- _TO DO_: Below is a listing; reproduce each line of it exactly.

Segment Start: DATA TO EXAMINE

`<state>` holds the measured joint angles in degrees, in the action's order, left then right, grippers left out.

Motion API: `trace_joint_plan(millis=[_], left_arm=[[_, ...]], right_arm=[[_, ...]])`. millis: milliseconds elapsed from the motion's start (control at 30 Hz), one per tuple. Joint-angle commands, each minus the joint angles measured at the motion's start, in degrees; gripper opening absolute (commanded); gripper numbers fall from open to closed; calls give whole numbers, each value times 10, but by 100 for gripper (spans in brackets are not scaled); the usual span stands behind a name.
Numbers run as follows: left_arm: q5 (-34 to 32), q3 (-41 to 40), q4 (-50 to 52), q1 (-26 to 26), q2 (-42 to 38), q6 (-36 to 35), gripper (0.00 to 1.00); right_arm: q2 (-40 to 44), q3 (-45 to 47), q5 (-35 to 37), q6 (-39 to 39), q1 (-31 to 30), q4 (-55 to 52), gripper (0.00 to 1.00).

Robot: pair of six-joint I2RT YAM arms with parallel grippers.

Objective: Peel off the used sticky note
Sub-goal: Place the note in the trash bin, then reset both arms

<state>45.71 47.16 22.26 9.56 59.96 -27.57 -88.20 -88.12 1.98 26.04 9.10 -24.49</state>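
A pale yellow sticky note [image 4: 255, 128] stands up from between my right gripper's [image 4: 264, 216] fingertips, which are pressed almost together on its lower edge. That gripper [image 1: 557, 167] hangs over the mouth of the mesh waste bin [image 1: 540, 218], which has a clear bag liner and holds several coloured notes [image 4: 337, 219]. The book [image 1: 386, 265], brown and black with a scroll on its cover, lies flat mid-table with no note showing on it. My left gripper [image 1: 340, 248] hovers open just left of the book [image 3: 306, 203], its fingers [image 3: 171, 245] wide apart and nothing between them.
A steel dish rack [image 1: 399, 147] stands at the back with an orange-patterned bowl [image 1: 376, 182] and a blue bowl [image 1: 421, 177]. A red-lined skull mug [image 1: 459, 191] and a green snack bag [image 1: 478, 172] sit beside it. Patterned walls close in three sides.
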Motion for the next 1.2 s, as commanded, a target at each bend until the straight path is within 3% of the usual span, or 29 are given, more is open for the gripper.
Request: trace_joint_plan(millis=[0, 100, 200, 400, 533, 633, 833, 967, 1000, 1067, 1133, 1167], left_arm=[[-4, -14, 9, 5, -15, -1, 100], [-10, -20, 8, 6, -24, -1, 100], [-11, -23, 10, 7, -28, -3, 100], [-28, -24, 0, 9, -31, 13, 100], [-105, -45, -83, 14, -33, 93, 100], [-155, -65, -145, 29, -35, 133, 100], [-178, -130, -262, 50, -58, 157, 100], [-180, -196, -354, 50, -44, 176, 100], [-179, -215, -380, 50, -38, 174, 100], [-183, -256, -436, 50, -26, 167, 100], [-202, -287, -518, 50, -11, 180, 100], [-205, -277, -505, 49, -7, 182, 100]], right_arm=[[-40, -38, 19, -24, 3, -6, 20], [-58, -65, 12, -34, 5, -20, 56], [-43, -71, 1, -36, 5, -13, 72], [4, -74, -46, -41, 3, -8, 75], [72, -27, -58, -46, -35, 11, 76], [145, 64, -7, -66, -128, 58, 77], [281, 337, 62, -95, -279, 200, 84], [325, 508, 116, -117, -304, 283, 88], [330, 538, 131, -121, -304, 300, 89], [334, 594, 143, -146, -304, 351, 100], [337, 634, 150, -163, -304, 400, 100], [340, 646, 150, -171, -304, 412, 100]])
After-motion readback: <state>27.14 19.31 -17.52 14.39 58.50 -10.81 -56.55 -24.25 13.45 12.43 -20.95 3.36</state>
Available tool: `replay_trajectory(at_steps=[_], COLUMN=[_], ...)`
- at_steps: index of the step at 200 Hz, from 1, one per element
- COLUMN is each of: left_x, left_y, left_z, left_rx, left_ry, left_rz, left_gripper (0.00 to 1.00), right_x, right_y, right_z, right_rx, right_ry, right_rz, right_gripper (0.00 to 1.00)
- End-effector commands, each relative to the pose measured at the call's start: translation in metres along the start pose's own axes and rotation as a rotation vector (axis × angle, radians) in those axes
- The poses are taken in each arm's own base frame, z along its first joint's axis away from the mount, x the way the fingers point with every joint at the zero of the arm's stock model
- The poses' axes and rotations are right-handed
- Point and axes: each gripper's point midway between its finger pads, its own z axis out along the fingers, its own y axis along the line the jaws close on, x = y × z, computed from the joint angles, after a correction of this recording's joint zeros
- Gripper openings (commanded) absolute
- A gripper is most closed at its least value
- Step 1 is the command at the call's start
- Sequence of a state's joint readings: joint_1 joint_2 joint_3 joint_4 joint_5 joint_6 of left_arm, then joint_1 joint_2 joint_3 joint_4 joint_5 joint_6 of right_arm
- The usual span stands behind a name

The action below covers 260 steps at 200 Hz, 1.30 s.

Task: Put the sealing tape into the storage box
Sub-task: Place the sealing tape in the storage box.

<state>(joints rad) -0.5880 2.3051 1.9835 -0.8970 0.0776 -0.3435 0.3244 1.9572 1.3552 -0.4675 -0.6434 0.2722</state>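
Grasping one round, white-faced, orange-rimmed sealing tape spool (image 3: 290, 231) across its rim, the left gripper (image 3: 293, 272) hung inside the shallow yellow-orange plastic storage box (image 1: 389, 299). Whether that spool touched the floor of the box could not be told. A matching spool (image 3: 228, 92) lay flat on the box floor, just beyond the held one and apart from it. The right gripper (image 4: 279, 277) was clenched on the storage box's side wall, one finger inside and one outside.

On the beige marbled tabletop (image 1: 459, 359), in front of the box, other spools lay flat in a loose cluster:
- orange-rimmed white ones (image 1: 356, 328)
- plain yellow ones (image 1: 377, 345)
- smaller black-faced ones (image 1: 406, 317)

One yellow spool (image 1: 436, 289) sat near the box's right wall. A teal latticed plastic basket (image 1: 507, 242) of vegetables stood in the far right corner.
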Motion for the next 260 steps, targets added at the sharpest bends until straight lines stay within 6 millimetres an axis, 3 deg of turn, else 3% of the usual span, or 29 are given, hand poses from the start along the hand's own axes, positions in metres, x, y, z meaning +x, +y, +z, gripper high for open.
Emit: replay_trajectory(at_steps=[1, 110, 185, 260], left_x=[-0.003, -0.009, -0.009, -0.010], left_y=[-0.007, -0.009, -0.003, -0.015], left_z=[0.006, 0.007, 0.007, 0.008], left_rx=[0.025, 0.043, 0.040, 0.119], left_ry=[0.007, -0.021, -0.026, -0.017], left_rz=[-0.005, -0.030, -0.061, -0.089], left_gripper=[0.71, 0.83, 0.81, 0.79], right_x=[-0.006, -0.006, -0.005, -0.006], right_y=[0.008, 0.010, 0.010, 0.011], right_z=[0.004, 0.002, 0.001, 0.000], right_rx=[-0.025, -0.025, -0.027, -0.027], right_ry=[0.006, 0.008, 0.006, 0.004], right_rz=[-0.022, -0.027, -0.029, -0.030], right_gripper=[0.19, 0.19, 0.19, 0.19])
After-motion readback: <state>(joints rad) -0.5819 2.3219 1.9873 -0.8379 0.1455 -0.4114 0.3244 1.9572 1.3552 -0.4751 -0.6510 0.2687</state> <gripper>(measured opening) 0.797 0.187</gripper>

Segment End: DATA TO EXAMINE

- _EXERCISE RESULT_:
`<state>` holds the measured joint angles in degrees, in the action's order, left then right, grippers left out.

Motion API: `trace_joint_plan(millis=[_], left_arm=[[_, ...]], right_arm=[[_, ...]])`. millis: milliseconds elapsed from the motion's start (control at 30 Hz), one per tuple. Joint-angle commands, each minus the joint angles measured at the motion's start, in degrees; gripper opening absolute (commanded); gripper numbers fall from open to closed; calls give whole numbers, each value times 10, but by 100 for gripper (spans in brackets are not scaled); the usual span stands behind a name.
Numbers run as follows: left_arm: q5 (-34 to 32), q3 (-41 to 40), q4 (-50 to 52), q1 (-26 to 26), q2 (-42 to 38), q6 (-36 to 35), gripper (0.00 to 1.00); right_arm: q2 (-40 to 44), q3 (-45 to 47), q5 (-35 to 37), q6 (-39 to 39), q1 (-31 to 30), q4 (-55 to 52), gripper (0.00 to 1.00).

Robot: pair of six-joint I2RT YAM arms with parallel grippers.

Objective: Peel off the used sticky note
Sub-goal: Place the note in the trash bin, then reset both arms

<state>45.71 47.16 22.26 9.56 59.96 -27.57 -88.20 -88.12 1.98 26.04 9.10 -24.49</state>
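A pale yellow sticky note [image 4: 255, 128] stands up from between my right gripper's [image 4: 264, 216] fingertips, which are pressed almost together on its lower edge. That gripper [image 1: 557, 167] hangs over the mouth of the mesh waste bin [image 1: 540, 218], which has a clear bag liner and holds several coloured notes [image 4: 337, 219]. The book [image 1: 386, 265], brown and black with a scroll on its cover, lies flat mid-table with no note showing on it. My left gripper [image 1: 340, 248] hovers open just left of the book [image 3: 306, 203], its fingers [image 3: 171, 245] wide apart and nothing between them.
A steel dish rack [image 1: 399, 147] stands at the back with an orange-patterned bowl [image 1: 376, 182] and a blue bowl [image 1: 421, 177]. A red-lined skull mug [image 1: 459, 191] and a green snack bag [image 1: 478, 172] sit beside it. Patterned walls close in three sides.
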Motion for the next 1.2 s, as commanded, a target at each bend until the straight path is within 3% of the usual span, or 29 are given, more is open for the gripper.
Request: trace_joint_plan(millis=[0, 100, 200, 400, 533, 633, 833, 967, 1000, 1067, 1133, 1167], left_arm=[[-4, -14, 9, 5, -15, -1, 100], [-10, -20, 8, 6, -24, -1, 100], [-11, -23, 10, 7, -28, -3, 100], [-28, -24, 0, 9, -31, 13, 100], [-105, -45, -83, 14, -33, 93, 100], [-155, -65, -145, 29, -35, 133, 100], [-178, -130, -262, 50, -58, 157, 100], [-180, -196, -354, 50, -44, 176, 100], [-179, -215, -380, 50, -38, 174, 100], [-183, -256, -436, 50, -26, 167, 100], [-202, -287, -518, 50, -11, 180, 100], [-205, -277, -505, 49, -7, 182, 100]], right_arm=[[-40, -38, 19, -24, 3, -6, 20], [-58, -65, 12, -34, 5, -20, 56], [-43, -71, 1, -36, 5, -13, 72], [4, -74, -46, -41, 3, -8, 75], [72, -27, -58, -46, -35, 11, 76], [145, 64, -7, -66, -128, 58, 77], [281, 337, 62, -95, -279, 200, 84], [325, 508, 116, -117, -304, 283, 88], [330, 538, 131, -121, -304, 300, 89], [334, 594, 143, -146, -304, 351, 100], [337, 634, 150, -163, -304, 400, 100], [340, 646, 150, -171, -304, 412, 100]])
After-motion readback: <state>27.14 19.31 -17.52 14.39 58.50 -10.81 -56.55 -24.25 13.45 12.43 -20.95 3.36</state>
Available tool: `replay_trajectory(at_steps=[_], COLUMN=[_], ...)`
- at_steps: index of the step at 200 Hz, from 1, one per element
- COLUMN is each of: left_x, left_y, left_z, left_rx, left_ry, left_rz, left_gripper (0.00 to 1.00), right_x, right_y, right_z, right_rx, right_ry, right_rz, right_gripper (0.00 to 1.00)
- End-effector commands, each relative to the pose measured at the call's start: translation in metres along the start pose's own axes and rotation as a rotation vector (axis × angle, radians) in those axes
- The poses are taken in each arm's own base frame, z along its first joint's axis away from the mount, x the way the fingers point with every joint at the zero of the arm's stock model
- The poses' axes and rotations are right-handed
- Point and axes: each gripper's point midway between its finger pads, its own z axis out along the fingers, its own y axis along the line the jaws close on, x = y × z, computed from the joint angles, after a correction of this recording's joint zeros
- Gripper openings (commanded) absolute
- A gripper is most closed at its least value
- Step 1 is the command at the call's start
- Sequence of a state's joint readings: joint_1 joint_2 joint_3 joint_4 joint_5 joint_6 of left_arm, then joint_1 joint_2 joint_3 joint_4 joint_5 joint_6 of right_arm
- The usual span stands behind a name

The action below covers 260 steps at 200 Hz, 1.30 s.

Task: Put the sealing tape into the storage box
Sub-task: Place the sealing tape in the storage box.

<state>(joints rad) -0.5880 2.3051 1.9835 -0.8970 0.0776 -0.3435 0.3244 1.9572 1.3552 -0.4675 -0.6434 0.2722</state>
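Grasping one round, white-faced, orange-rimmed sealing tape spool (image 3: 290, 231) across its rim, the left gripper (image 3: 293, 272) hung inside the shallow yellow-orange plastic storage box (image 1: 389, 299). Whether that spool touched the floor of the box could not be told. A matching spool (image 3: 228, 92) lay flat on the box floor, just beyond the held one and apart from it. The right gripper (image 4: 279, 277) was clenched on the storage box's side wall, one finger inside and one outside.

On the beige marbled tabletop (image 1: 459, 359), in front of the box, other spools lay flat in a loose cluster:
- orange-rimmed white ones (image 1: 356, 328)
- plain yellow ones (image 1: 377, 345)
- smaller black-faced ones (image 1: 406, 317)

One yellow spool (image 1: 436, 289) sat near the box's right wall. A teal latticed plastic basket (image 1: 507, 242) of vegetables stood in the far right corner.
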Motion for the next 260 steps, targets added at the sharpest bends until straight lines stay within 6 millimetres an axis, 3 deg of turn, else 3% of the usual span, or 29 are given, hand poses from the start along the hand's own axes, positions in metres, x, y, z meaning +x, +y, +z, gripper high for open.
Emit: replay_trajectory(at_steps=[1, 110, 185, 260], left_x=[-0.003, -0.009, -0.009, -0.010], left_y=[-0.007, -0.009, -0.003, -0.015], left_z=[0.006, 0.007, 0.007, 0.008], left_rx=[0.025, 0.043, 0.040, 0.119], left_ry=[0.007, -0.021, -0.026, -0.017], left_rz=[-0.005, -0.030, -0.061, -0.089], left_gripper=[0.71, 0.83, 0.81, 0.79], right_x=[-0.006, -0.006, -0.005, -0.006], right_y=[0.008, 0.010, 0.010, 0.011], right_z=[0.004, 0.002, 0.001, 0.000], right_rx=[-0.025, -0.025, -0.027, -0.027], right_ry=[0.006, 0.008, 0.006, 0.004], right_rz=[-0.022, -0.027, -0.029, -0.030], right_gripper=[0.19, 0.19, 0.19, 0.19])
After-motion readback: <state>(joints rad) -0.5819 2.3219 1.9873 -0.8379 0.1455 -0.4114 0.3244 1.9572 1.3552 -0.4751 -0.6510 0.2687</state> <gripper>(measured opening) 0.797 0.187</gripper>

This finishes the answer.